Lucky you finding a great wool shop there and prices not too high.


----------



## jan the gran (Dec 3, 2012)

suzy-kate said:


> Congrats on reaching 29 years of marriage, every time I see a post for a good wool shop in the UK I check to see how close it is. Sadly this one isn't any where near us.


Try Black Sheep Wools in Culcheth they also have a website, possibly an hour to 1 1/2 hr drive from n wales. Its a lovely shop, and has a teashop inside - Wool and Embroidery heaven. :thumbup: :thumbup: :thumbup:


----------



## suzy-kate (Jan 6, 2013)

jan the gran said:


> Try Black Sheep Wools in Culcheth they also have a website, possibly an hour to 1 1/2 hr drive from n wales. Its a lovely shop, and has a teashop inside - Wool and Embroidery heaven. :thumbup: :thumbup: :thumbup:


I've bought stuff on line from them, hadn't realised how close to the M62 they are, fingers crossed I can talk someone into a diversion.


----------



## sylviaelliott (May 11, 2011)

BeverleyBee said:


> Hi, I have Just had a lovely day out for our 29 th wedding anniversary. We went to Bourton on the water in Gloucestershire, a beautiful Cotswolds village. I found a little wool shop called Bourton Basket. It stocked lots of lovely wool at good prices and sewing bits etc. It is well worth a visit if you are in the area. :thumbup:


great - i'm going down to the cotswolds house sitting for a friend just up the hill from bourton. i will certainly find your shop and have a look. thanks.


----------



## roseknit (Apr 2, 2011)

Bourton is such a lovely village, my husband and I used to takes Sunday drives there, I am from Cardiff. will visit this shop when I make my yearly visit to the UK in June, thanks for the information


----------



## linda naismith (May 24, 2011)

theres some lovely villages in england and my favourite place is the lake district


----------



## coachchro (Nov 28, 2012)

Sounds like a great day


----------



## pamgillies1 (Aug 6, 2011)

Suzy Kate. Where in North Wales are you? Have you been to Abakhan it is fantastic for wool and sewing stuff. More upmarket now than when I first started going but you can still get some great bargains and they deliver.
Pam


----------



## suzy-kate (Jan 6, 2013)

pamgillies1 said:


> Suzy Kate. Where in North Wales are you? Have you been to Abakhan it is fantastic for wool and sewing stuff. More upmarket now than when I first started going but you can still get some great bargains and they deliver.
> Pam


Yes I've been they also have a shop in Chester, I can only use the car at weekends and both shops are packed then. I also use Stash fine yarns (Celticove) in Chester, but they are shut weekends.
I live halfway between Wrexham and Mold just where the mountains rise up from the Cheshire plains.


----------



## grumpynana (Mar 10, 2013)

hi t here ,in the 50's i was in the wrafs statione a few miles from bouton the water , it was beautiful then do they still have a minature model of the village fond memories


----------



## Britty43 (Jan 8, 2012)

suzy-kate said:


> Yes I've been they also have a shop in Chester, I can only use the car at weekends and both shops are packed then. I also use Stash fine yarns (Celticove) in Chester, but they are shut weekends.
> I live halfway between Wrexham and Mold just where the mountains rise up from the Cheshire plains.

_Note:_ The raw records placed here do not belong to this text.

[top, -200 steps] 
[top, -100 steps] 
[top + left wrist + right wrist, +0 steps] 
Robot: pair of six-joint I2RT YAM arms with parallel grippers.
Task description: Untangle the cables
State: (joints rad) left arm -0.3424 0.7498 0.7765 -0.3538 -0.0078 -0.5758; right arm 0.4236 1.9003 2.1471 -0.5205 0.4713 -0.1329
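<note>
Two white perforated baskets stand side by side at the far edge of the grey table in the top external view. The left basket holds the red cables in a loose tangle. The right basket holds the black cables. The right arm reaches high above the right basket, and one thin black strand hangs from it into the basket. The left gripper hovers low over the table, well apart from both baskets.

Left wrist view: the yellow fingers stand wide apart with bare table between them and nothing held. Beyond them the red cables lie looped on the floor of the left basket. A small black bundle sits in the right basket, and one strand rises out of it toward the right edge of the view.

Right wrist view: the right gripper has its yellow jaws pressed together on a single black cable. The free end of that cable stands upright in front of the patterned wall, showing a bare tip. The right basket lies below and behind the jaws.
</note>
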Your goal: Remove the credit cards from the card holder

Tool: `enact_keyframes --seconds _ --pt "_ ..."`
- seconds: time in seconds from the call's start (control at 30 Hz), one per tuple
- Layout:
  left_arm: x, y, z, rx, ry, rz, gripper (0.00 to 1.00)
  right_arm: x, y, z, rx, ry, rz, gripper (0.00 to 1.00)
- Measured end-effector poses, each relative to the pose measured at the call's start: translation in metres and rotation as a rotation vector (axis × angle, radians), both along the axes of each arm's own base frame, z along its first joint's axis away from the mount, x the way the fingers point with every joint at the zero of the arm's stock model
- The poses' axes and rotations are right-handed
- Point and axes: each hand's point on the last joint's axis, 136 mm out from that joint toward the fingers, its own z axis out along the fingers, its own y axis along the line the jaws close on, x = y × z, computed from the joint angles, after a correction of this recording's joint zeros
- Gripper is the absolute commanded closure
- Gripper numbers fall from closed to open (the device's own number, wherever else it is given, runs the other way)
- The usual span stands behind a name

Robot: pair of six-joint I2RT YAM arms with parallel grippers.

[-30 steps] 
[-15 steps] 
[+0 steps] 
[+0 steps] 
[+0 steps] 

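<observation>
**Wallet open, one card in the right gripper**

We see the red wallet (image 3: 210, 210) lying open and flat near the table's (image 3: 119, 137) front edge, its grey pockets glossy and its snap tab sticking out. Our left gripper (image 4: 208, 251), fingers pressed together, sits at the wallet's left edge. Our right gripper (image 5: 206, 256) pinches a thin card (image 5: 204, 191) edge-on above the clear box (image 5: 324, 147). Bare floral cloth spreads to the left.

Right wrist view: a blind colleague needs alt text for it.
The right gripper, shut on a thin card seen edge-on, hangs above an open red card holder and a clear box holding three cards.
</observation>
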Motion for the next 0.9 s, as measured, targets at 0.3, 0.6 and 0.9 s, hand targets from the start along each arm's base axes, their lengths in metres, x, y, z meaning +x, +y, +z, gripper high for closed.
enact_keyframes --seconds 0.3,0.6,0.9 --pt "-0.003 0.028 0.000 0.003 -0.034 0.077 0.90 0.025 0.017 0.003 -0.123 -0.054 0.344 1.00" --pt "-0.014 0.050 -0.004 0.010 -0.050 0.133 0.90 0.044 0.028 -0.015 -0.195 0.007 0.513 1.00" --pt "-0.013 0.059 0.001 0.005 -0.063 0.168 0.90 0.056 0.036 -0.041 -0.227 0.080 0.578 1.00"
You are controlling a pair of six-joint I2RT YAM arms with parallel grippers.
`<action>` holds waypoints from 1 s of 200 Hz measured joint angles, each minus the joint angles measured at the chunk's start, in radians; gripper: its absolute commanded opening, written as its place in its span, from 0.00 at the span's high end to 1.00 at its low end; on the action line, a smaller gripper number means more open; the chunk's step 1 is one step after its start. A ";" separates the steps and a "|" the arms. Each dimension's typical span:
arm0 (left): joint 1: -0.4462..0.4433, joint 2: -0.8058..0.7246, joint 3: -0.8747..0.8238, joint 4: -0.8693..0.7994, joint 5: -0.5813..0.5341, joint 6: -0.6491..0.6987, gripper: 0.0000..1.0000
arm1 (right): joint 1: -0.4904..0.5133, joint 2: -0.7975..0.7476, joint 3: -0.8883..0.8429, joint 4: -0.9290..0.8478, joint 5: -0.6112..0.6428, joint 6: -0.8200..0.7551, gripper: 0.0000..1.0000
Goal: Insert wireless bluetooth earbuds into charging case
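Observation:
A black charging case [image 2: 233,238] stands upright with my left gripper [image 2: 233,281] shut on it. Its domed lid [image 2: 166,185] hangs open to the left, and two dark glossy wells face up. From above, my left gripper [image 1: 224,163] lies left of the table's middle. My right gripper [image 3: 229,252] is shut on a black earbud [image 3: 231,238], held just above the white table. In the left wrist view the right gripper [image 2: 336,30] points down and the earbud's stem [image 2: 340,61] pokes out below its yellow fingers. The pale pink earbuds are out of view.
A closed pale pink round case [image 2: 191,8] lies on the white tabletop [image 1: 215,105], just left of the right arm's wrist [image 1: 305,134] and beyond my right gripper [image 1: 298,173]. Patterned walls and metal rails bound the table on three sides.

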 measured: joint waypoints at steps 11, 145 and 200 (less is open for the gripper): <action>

Was just in your area for a week visiting a friend in West Kirby


----------



## Britty43 (Jan 8, 2012)

BeverleyBee said:


> Hi, I have Just had a lovely day out for our 29 th wedding anniversary. We went to Bourton on the water in Gloucestershire, a beautiful Cotswolds village. I found a little wool shop called Bourton Basket. It stocked lots of lovely wool at good prices and sewing bits etc. It is well worth a visit if you are in the area. :thumbup:


Oh I missed that one.. I was there on a coach trip a few weeks ago ... Ate at a cute place across the stream but didn't spot the wool shop ... We only had a few hours so I'm sure there was a lot more we missed.. Oh well less money I spent LOL


----------



## AbigailM57 (Nov 5, 2019)

[No message]


----------